### Work instructions
Only the lines from the one that contains "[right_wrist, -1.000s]" through the end of the entries, both included, should be transcribed, exactly and without pictures.

### Listed entries
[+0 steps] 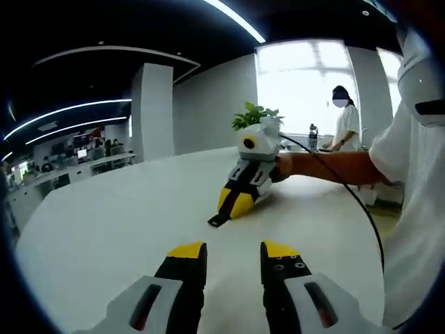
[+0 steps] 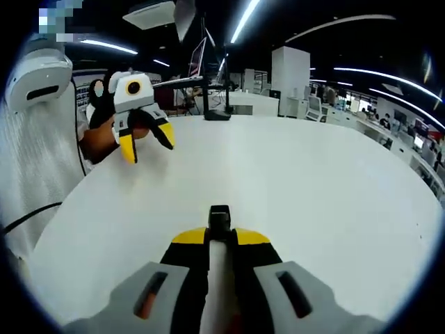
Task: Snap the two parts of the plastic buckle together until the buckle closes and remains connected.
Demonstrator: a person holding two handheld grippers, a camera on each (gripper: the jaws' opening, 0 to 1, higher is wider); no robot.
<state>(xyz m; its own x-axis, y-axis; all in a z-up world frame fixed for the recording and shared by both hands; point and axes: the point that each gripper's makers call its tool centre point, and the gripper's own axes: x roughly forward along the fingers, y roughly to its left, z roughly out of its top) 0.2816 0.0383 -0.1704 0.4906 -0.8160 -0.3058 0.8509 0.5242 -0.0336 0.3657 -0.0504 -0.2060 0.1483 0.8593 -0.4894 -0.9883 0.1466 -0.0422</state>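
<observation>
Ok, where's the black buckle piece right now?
The buckle piece is pinched in the right gripper, low on the white table; the left gripper hovers apart.

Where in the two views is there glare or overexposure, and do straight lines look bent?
Left gripper view: the bright window is blown out behind the green potted plant. Right gripper view: the ceiling light strips glare, and the round white table edge bows from fisheye distortion.

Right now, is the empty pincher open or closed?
Open. The left gripper has a clear gap between its yellow tips and nothing in it. The right gripper is closed on a black buckle piece over the white table.
</observation>
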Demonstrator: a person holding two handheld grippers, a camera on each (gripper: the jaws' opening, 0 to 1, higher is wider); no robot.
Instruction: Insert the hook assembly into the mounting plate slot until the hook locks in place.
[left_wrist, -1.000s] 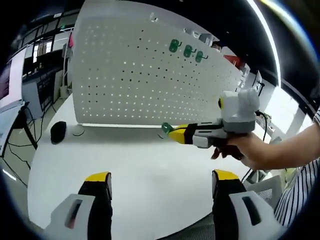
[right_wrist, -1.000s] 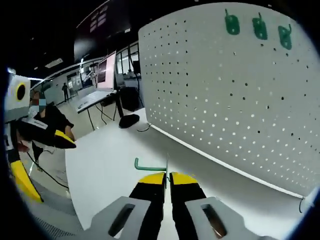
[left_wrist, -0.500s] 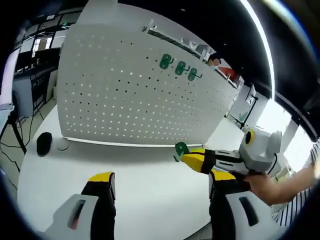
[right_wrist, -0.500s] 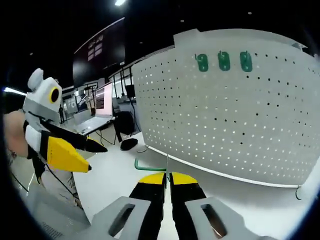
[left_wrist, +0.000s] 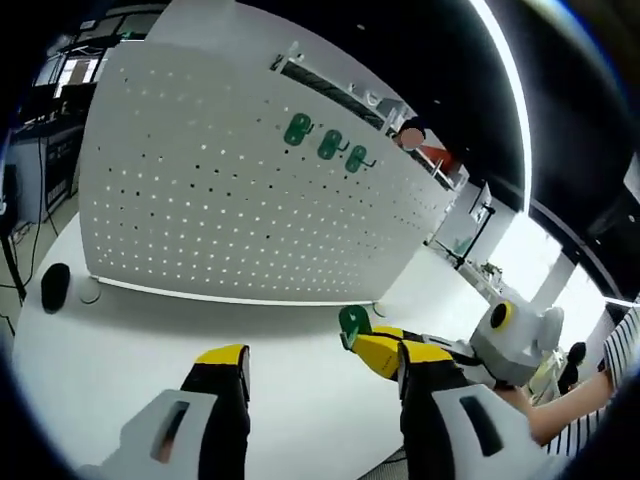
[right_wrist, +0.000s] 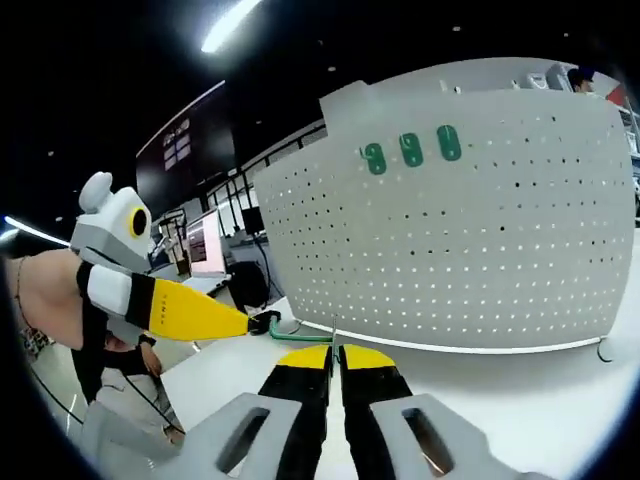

### Final answer
[right_wrist, -1.000s] 
[left_wrist, -0.500s] 
[right_wrist, -0.500s] 
[left_wrist, +0.000s] 
[right_wrist, +0.000s] 

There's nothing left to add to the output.